I’ve dealt with SQL replication for decades, and in a sense, not a lot has changed. I mean this from a basic configuration and troubleshooting perspective, though it has in some ways been extended a bit through the years, for new SQL Server features (like In-Memory OLTP, Azure, etc.).
Many refer to replication as the the Swiss Army Knife of SQL Server, and I can understand why, but with this “extreme flexibility” comes “extreme shortcomings”, and this post will delve into some of the issues you should be aware of.
Many have blogged about SQL replication, but Kendra Little (b|t) stands out – her posts are clear and concise, and you will always learn something from her.

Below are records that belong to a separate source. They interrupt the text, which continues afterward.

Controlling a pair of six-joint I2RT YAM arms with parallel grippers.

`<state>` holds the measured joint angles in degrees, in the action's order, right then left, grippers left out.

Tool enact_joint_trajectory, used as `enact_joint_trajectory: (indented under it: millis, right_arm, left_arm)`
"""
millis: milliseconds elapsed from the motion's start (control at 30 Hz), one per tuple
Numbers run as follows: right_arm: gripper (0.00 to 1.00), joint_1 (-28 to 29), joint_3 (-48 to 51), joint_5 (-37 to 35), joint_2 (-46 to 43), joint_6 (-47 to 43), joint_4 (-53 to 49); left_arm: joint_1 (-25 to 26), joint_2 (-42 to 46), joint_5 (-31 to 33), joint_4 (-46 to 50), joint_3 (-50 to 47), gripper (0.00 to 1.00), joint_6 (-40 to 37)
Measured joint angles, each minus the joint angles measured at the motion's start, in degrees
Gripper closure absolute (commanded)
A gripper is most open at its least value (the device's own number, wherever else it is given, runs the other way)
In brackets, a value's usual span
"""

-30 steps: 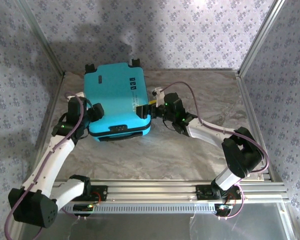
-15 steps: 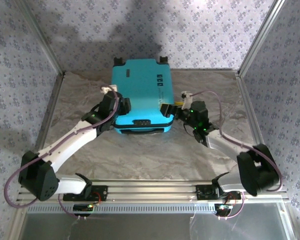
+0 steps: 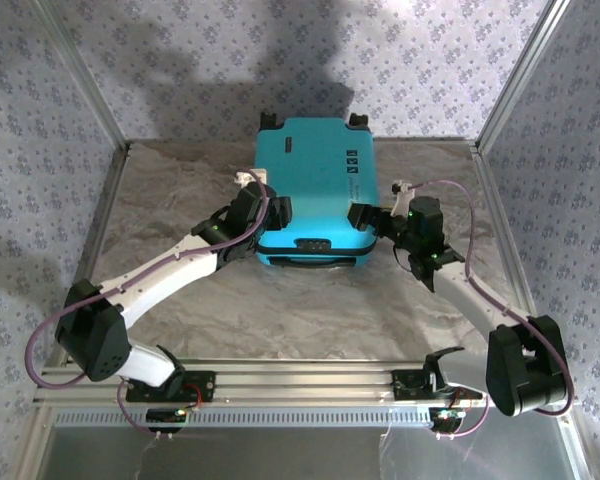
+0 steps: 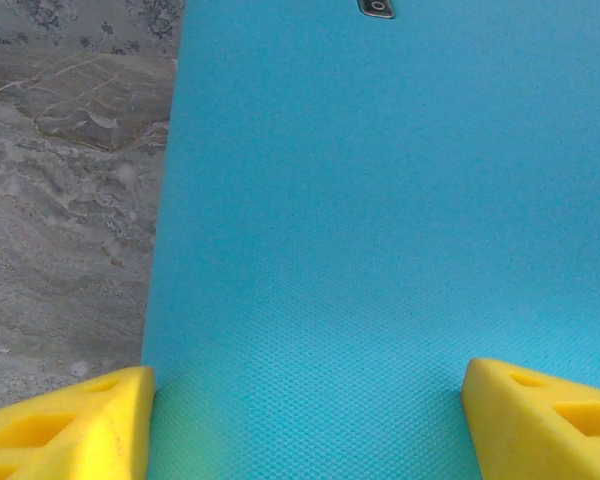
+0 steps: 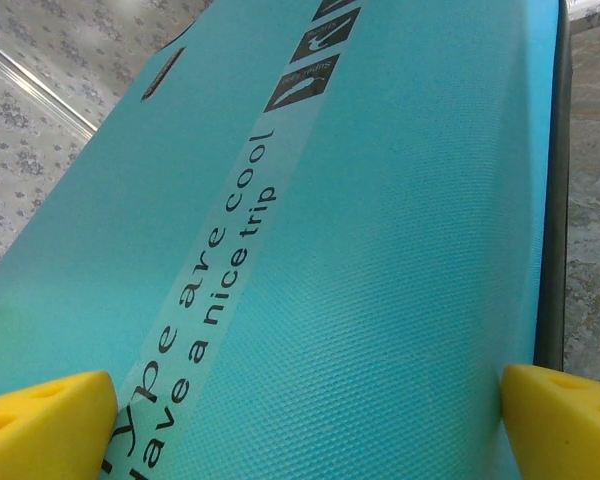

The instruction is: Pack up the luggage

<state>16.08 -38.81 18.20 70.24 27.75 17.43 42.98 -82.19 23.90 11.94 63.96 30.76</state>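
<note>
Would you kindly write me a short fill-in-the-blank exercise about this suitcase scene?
The turquoise suitcase lies on the table ___, not open. Its shell reads "have a nice ___". The fingertips of the left hand and right hand are coloured ___.
Missing words: closed; trip; yellow.

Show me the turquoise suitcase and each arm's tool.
Small turquoise hard-shell suitcase (image 3: 315, 180), top external view, on its upper shell.
Left tool (image 4: 307, 415), left wrist view, midway between its open yellow jaws.
Right tool (image 5: 305, 415), right wrist view, midway between its open yellow jaws.
</note>
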Motion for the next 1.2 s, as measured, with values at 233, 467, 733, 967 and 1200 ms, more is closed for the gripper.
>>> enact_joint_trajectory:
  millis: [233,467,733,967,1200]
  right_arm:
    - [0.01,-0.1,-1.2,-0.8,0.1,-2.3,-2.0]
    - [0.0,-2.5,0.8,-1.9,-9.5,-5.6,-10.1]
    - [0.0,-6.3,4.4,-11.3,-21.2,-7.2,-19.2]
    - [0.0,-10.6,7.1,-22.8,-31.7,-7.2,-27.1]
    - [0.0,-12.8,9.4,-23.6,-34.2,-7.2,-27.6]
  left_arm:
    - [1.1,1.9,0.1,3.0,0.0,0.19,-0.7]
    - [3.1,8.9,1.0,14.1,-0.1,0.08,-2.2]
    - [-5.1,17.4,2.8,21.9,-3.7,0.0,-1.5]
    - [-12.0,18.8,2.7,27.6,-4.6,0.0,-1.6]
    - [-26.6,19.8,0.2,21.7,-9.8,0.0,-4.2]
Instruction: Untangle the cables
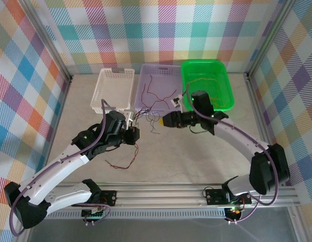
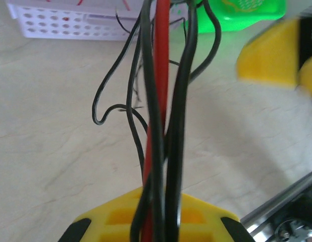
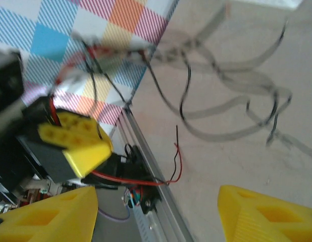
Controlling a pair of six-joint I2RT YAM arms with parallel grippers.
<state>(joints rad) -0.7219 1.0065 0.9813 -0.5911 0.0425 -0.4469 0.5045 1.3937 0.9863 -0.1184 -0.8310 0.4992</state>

But despite having read all of her posts about replication, and those of many others, when I started my current role almost 3 years ago, I was woefully ignorant of many facets of the replication feature.
This post is my effort to save you some of the pain and head scratching that I’ve endured!
Gotcha #1: you want to go parallel for initial sync
Much of the pain of SQL replication occurs when tables/articles are large. Setting up subscribers to receive terabytes of data requires changing some very specific things in very specific places, in order to have a chance of going parallel.
Unfortunately, the out-of-the-box defaults for replication place you squarely in the single-threaded camp. The Snapshot Agent can be configured with a setting named maxbcpthreads that can make snapshot generation much faster by using parallel threads to generate the snapshot.
The catch?
It’s ignored unless the sync_method for the publication is native. Now you might have looked at the docs and determined that in fact you’re already getting native snapshots, because you are using the default sync_method of concurrent, but your snapshot will still be generated by a single thread with concurrent. In order to get parallel snapshot generation, you must have a sync_method of native and use the maxbcpthreads switch on the Snapshot Agent job step. You have been warned!
Gotcha #2: Agent job naming sucks
Deploying replication generates tons of SQL Agent jobs, especially if you use push subscriptions, and you have the distribution database on the publisher. If you have long publication names (or even if you don’t), when it comes time to look for a specific job, it can be difficult to discern which ones are for generating snapshots, which are for distribution, etc. That’s why I always rename my replication jobs according to function/category. I append “_Snapshot” or “_Distribution” to the relevant jobs, using a script.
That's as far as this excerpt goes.